Re: [f2fs-dev] [PATCH] f2fs: get out of a repeat loop when getting a locked data page

[Chao Yu]

On 2023/4/11 7:24, Jaegeuk Kim wrote:
> On 04/10, Chao Yu wrote:
>> On 2023/4/6 11:18, Jaegeuk Kim wrote:
>>> On 04/06, Chao Yu wrote:
>>>> On 2023/4/6 0:39, Jaegeuk Kim wrote:
>>>>> On 03/27, Matthew Wilcox wrote:
>>>>>> On Mon, Mar 27, 2023 at 08:30:33AM -0700, Jaegeuk Kim wrote:
>>>>>>> On 03/26, Chao Yu wrote:
>>>>>>>> On 2023/3/24 5:39, Jaegeuk Kim wrote:
>>>>>>>>> https://bugzilla.kernel.org/show_bug.cgi?id=216050
>>>>>>>>>
>>>>>>>>> Somehow we're getting a page which has a different mapping.
>>>>>>>>> Let's avoid the infinite loop.
>>>>>>>>>
>>>>>>>>> Cc: <stable@vger.kernel.org>
>>>>>>>>> Signed-off-by: Jaegeuk Kim <jaegeuk@kernel.org>
>>>>>>>>> ---
>>>>>>>>>      fs/f2fs/data.c | 8 ++------
>>>>>>>>>      1 file changed, 2 insertions(+), 6 deletions(-)
>>>>>>>>>
>>>>>>>>> diff --git a/fs/f2fs/data.c b/fs/f2fs/data.c
>>>>>>>>> index bf51e6e4eb64..80702c93e885 100644
>>>>>>>>> --- a/fs/f2fs/data.c
>>>>>>>>> +++ b/fs/f2fs/data.c
>>>>>>>>> @@ -1329,18 +1329,14 @@ struct page *f2fs_get_lock_data_page(struct inode *inode, pgoff_t index,
>>>>>>>>>      {
>>>>>>>>>      	struct address_space *mapping = inode->i_mapping;
>>>>>>>>>      	struct page *page;
>>>>>>>>> -repeat:
>>>>>>>>> +
>>>>>>>>>      	page = f2fs_get_read_data_page(inode, index, 0, for_write, NULL);
>>>>>>>>>      	if (IS_ERR(page))
>>>>>>>>>      		return page;
>>>>>>>>>      	/* wait for read completion */
>>>>>>>>>      	lock_page(page);
>>>>>>>>> -	if (unlikely(page->mapping != mapping)) {
>>>>>>>>
>>>>>>>> How about using such logic only for move_data_page() to limit affect for
>>>>>>>> other paths?
>>>>>>>
>>>>>>> Why move_data_page() only?

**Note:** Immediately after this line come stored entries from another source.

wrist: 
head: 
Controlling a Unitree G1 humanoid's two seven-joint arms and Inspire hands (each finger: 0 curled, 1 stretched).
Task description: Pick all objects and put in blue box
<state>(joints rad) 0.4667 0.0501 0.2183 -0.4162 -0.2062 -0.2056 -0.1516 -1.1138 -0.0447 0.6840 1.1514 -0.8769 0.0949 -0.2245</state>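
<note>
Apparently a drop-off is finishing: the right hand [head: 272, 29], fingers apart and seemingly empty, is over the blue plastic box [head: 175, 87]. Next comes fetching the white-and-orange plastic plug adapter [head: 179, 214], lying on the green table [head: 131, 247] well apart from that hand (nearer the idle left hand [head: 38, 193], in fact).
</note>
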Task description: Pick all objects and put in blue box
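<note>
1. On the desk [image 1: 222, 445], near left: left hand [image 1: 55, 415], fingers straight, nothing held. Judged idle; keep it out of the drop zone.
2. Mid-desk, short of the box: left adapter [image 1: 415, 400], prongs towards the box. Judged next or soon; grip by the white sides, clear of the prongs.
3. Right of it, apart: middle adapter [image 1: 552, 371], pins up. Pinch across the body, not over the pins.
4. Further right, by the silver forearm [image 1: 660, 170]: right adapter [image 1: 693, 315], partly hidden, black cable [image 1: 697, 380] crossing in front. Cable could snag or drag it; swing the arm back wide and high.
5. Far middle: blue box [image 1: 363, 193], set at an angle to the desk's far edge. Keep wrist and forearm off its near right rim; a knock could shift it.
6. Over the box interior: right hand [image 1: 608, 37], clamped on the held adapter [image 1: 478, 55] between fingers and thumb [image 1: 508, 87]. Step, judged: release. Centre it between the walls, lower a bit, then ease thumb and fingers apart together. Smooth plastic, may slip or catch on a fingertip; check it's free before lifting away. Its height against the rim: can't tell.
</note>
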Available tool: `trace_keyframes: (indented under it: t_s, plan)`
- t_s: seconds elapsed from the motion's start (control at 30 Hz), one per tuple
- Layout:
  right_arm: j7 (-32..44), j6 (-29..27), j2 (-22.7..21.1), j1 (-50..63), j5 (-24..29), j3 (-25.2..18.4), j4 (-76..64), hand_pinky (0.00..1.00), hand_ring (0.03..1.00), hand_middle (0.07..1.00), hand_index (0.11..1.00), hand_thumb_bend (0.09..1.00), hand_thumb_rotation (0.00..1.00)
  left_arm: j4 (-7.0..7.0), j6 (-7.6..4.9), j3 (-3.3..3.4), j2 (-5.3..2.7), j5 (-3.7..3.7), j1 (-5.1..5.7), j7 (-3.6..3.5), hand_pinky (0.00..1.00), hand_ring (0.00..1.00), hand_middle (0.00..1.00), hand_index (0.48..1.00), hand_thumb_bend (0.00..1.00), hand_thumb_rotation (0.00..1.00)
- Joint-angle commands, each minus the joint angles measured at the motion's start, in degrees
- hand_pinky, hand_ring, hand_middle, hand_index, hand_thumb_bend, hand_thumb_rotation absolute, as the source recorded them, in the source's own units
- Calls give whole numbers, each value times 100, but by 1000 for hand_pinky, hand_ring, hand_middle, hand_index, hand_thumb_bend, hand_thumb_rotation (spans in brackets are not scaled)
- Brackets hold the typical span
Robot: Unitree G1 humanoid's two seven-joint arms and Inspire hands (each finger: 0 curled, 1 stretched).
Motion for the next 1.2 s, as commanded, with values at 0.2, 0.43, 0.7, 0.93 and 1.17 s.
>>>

If this happens, we'll fall into a loop in anywhere?
>>>>>>>
>>>>>>>>
>>>>>>>> Jaegeuk, any thoughts about why mapping is mismatch in between page's one and
>>>>>>>> inode->i_mapping?
>>>>>>>
>>>>>>>>
>>>>>>>> After several times code review, I didn't get any clue about why f2fs always
>>>>>>>> get the different mapping in a loop.
>>>>>>>
>>>>>>> I couldn't find the path to happen this. So weird. Please check the history in the
>>>>>>> bug.
>>>>>>>
>>>>>>>>
>>>>>>>> Maybe we can loop MM guys to check whether below folio_file_page() may return
>>>>>>>> page which has different mapping?
>>>>>>>
>>>>>>> Matthew may have some idea on this?
>>>>>>
>>>>>> There's a lot of comments in the bug ... hard to come into this one
>>>>>> cold.
>>>>>>
>>>>>> I did notice this one (#119):
>>>>>> : Interestingly, ref count is 514, which looks suspiciously as a binary
>>>>>> : flag 1000000010. Is it possible that during 5.17/5.18 implementation
>>>>>> : of a "pin", somehow binary flag was written to ref count, or something
>>>>>> : like '1 << ...' happens?
>>>>>>
>>>>>> That indicates to me that somehow you've got hold of a THP that is in
>>>>>> the page cache.  Probably shmem/tmpfs.  That indicate to me a refcount
>>>>>> problem that looks something like this:
>>>>>>
>>>>>> f2fs allocates a page
>>>>>> f2fs adds the page to the page cache
>>>>>> f2fs puts the reference to the page without removing it from the
>>>>>> page cache (how?)
>>>>>
>>>>> Is it somewhat related to setting a bit in private field?
>>>>
>>>> IIUC, it looks the page reference is added/removed as pair.
>>>>
>>>>>
>>>>> When we migrate the blocks, we do:
>>>>> 1) get_lock_page()
>>>>
>>>> - f2fs_grab_cache_page
>>>>    - pagecache_get_page
>>>>     - __filemap_get_folio
>>>>      - no_page  -> filemap_alloc_folio  page_ref = 1 (referenced by caller)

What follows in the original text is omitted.